Mientras los oficiales del Estado Mayor se abrían paso de nuevo pendiente abajo, Claudio salió de su estado de paralización y respondió a las órdenes que su general acababa de dictar.

– Muy bien, Plautio, una retirada táctica. Muy se-sensato. Pero primero, aprovechemos esta di-distracción. La segunda puede avanzar ro-rodeando la colina y atraparlos por el flanco. ¡Da la orden a--a-ahora mismo!

Plautio miró fijamente a su emperador, atónito ante la absoluta idiotez de aquella orden.

– César, la segunda es el último cuerpo de legionarios formados que nos queda.

– ¡Exactamente! Ahora da la orden. Al ver que Plautio no se movía, el emperador repitió la orden a Narciso. El primer secretario enseguida miró a su alrededor en busca de alguien que fuera a decírselo a Vespasiano.

– ¡Sabino! ¡Venga aquí! Mientras Narciso daba la orden, se oyó un creciente quejido proveniente del enemigo cuando corrió la voz entre sus líneas de que el emperador romano en persona se encontraba muy cerca. Desde las líneas enemigas empezaron a caer flechas y proyectiles de honda alrededor de Claudio y su Estado Mayor y la escolta imperial se apresuró a rodear a su señor y levantar los escudos para protegerlo. El resto de sus compañeros tuvieron que desmontar y tomar los escudos de los muertos al tiempo que la intensidad de las descargas aumentaba. Al mirar por debajo de un escudo britano, Narciso vio que, entre la muchedumbre de britanos que se apiñaba ante ellos, se agitaban unas capas de color carmesí, y el rugido en las gargantas del enemigo alcanzó un tono fanático cuando los guerreros de élite de Carataco se lanzaron contra el emperador romano.

– ¡Ahora sí que estamos listos! -dijo Narciso entre dientes antes de volverse hacia Sabino-. Entiéndelo. Si tu hermano no hace avanzar a sus hombres a tiempo, el emperador estará perdido y el ejército será masacrado. ¡Vete!

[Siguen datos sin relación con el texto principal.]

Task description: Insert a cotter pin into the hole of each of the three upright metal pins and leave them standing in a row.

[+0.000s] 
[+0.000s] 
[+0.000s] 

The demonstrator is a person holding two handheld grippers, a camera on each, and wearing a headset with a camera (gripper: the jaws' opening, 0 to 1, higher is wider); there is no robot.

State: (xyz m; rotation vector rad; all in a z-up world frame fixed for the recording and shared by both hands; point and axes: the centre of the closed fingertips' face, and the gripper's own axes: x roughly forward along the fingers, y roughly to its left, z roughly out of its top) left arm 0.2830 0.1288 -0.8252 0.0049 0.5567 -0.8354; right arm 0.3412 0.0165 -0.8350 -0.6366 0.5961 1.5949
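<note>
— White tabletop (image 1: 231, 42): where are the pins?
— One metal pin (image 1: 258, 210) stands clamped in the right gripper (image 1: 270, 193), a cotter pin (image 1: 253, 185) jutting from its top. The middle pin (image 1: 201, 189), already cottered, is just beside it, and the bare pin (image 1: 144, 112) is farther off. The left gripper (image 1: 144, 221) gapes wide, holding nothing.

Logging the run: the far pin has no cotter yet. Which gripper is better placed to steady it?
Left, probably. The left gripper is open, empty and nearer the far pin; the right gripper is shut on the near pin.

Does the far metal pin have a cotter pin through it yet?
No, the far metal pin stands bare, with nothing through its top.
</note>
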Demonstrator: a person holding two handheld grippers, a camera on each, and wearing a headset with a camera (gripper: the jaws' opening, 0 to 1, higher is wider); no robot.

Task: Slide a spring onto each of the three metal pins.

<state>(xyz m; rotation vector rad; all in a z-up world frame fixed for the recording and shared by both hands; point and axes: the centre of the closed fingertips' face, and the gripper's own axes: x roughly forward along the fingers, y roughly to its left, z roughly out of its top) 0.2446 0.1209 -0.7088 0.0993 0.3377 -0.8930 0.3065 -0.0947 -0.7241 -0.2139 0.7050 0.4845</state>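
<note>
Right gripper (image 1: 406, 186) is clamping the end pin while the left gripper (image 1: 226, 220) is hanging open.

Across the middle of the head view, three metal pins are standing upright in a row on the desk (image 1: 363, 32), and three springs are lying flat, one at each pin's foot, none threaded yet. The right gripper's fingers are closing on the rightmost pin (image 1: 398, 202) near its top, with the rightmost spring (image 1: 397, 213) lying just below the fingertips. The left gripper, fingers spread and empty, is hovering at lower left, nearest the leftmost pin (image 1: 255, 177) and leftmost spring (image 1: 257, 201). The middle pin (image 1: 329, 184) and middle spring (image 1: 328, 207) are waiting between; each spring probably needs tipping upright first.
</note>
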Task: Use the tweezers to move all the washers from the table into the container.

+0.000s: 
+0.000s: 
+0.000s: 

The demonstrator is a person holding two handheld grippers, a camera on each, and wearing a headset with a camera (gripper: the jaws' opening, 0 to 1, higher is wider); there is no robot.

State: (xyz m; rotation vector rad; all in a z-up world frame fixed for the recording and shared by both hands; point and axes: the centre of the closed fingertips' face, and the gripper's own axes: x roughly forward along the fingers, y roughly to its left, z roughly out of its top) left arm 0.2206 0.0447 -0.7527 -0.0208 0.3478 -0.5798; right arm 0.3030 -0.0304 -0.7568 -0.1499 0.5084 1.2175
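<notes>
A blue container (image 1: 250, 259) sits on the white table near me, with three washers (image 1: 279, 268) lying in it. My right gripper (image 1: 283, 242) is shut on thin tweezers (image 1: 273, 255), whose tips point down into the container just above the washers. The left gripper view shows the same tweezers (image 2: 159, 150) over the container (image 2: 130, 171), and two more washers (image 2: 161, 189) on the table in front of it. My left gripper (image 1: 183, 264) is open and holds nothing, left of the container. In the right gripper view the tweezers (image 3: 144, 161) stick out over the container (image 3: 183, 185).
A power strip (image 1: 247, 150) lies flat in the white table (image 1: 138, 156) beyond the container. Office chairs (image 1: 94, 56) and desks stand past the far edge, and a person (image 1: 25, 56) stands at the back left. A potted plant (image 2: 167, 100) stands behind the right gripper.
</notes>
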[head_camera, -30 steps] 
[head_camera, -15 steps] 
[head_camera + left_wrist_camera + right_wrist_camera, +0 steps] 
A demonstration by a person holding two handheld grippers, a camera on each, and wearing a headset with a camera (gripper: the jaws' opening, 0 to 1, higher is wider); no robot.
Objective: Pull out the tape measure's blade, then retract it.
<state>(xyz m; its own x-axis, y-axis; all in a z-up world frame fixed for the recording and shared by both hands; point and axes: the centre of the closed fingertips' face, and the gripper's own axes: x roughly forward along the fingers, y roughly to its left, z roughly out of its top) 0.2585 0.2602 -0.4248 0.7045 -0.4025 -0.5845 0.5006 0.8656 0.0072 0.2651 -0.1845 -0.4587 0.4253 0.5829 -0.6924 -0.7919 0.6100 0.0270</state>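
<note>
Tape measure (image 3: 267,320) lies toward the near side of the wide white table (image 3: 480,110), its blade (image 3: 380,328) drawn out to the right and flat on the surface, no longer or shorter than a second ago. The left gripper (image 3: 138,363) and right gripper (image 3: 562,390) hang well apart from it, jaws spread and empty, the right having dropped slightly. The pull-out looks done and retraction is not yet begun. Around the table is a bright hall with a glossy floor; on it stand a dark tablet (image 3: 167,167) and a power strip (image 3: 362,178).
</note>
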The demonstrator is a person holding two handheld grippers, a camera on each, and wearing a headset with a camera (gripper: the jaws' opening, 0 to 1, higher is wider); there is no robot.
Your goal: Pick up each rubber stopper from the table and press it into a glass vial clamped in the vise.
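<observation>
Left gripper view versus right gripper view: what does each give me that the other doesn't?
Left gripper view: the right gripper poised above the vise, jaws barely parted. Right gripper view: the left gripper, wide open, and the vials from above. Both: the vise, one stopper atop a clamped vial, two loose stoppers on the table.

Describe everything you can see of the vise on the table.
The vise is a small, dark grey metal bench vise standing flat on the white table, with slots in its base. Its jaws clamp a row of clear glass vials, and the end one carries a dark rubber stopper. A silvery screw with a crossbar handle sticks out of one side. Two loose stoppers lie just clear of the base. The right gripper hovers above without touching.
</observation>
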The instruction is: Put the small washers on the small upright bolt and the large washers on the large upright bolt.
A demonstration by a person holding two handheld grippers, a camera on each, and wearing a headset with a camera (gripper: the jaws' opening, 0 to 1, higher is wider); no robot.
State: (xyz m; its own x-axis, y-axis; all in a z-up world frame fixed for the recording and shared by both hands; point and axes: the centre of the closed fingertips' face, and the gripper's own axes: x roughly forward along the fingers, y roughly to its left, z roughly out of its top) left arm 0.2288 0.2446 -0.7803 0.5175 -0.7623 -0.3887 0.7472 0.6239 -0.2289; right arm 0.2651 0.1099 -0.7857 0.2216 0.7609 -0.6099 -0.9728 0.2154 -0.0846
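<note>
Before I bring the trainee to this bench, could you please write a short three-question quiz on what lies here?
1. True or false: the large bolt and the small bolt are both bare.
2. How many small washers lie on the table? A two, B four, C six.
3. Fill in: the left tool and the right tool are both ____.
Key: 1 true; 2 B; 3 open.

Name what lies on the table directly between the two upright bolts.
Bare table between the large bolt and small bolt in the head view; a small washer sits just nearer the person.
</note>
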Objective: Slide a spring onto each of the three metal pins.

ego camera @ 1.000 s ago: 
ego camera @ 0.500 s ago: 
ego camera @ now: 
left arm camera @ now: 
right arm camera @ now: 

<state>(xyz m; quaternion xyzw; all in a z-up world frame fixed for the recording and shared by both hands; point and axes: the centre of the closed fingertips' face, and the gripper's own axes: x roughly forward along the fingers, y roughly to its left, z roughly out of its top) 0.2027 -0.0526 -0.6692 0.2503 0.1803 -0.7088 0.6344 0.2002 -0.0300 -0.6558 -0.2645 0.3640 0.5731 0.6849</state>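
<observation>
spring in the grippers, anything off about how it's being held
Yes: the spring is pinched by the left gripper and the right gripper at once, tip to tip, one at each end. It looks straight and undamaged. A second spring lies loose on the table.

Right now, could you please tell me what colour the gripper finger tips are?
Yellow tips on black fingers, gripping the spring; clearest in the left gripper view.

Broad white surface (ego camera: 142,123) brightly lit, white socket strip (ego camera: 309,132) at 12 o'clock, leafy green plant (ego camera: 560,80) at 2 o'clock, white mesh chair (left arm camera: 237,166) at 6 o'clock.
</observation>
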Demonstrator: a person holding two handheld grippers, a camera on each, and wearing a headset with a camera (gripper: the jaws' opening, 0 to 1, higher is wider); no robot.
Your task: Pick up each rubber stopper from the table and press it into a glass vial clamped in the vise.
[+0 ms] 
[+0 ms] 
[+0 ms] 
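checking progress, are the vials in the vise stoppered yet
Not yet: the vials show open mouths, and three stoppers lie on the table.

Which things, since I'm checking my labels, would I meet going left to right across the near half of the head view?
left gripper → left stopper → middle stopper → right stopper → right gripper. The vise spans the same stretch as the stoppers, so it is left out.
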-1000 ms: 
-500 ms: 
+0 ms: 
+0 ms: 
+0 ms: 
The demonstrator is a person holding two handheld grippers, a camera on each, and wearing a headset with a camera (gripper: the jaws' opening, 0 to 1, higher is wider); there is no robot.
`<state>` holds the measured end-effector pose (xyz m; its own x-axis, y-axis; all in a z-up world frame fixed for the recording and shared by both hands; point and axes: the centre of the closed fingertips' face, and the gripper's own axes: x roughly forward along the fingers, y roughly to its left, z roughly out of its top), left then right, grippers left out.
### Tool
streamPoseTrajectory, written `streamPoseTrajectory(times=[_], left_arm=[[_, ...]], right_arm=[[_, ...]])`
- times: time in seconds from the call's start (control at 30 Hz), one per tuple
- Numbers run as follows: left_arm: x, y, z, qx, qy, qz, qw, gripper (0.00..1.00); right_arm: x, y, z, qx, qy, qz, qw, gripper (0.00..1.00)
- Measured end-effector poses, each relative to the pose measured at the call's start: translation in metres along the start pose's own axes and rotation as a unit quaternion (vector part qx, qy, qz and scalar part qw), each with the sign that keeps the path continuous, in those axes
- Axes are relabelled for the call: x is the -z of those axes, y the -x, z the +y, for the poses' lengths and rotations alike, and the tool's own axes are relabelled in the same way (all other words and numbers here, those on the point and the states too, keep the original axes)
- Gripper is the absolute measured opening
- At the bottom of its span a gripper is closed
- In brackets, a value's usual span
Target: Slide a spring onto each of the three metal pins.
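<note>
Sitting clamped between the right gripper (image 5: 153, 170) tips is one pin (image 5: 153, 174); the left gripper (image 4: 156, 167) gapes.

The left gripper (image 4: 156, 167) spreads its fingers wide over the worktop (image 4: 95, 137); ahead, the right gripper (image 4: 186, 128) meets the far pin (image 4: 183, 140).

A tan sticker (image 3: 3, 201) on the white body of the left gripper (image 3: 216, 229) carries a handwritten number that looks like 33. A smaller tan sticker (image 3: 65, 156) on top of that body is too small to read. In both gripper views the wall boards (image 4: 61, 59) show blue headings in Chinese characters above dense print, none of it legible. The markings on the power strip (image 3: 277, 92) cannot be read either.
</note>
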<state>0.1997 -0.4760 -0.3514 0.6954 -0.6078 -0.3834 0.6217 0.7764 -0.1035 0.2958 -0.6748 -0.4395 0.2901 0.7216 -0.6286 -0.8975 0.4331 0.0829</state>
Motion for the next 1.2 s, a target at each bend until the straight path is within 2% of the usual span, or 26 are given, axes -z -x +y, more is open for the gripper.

Sabino clavó los talones en su montura y la bestia retrocedió antes de salir a toda prisa y atravesar de nuevo las apiñadas filas de legionarios. Por detrás de Sabino, el clamor de los britanos, que convergía allí donde estaba apostado el emperador, ahogaba los demás sonidos de la batalla.

Unos rostros desesperados y confundidos aparecían fugazmente ante él mientras espoleaba a su montura y se abría paso de forma brutal entre la densa muchedumbre sin hacer caso de los gritos de los soldados que derribaba y pisoteaba con su caballo.

Por fin la aglomeración de legionarios se hizo menos densa y puso el caballo al galope cuesta arriba hacia el campamento romano. A través de la niebla sus ojos buscaban con ansia cualquier señal de la presencia de la legión de su hermano. Entonces, las formas espectrales de los estandartes aparecieron justo delante de él. De pronto la niebla se aclaró y, con un grito, Sabino hizo girar a su caballo en dirección a su hermano, se detuvo a su lado y, jadeando, le pasó la orden del emperador.

– ¿Lo dices en serio? -Completamente en serio, hermano. Por la derecha de la colina y caer sobre su flanco rápidamente.

– Pero allí hay un pantano. A donde fueron los elefantes. ¿Dónde diablos han ido a parar?

– No importa -dijo Sabino sin aliento-. Tú limítate a cumplir la orden. Aún podríamos ganar la batalla.

– ¿Ganar la batalla? -Vespasiano dirigió la mirada por encima de la niebla que se disipaba hacia allí donde las otras legiones se reagrupaban al pie de la loma--. Tendremos suerte si no nos masacran.

– ¡Tú cumple la orden, legado! -exclamó Sabino con aspereza.

Vespasiano miró a su hermano y luego volvió los ojos de nuevo hacia el campo de batalla antes de tomar la decisión que tanto su criterio militar como su intuición le decían que tomara.

– No.

– ¿No? -repitió Sabino con unos ojos como platos-. ¿Qué quiere decir «no»?

– La segunda se queda aquí. Somos la reserva -explicó Vespasiano-. Si Claudio nos desperdicia en un ataque disparatado no quedará nada con lo que hacer frente a cualquier sorpresa que nos lancen los britanos. No mientras las demás legiones se encuentran en esa caótica situación. -Con un gesto de la cabeza señaló hacia el otro lado del valle-. Nos quedamos aquí.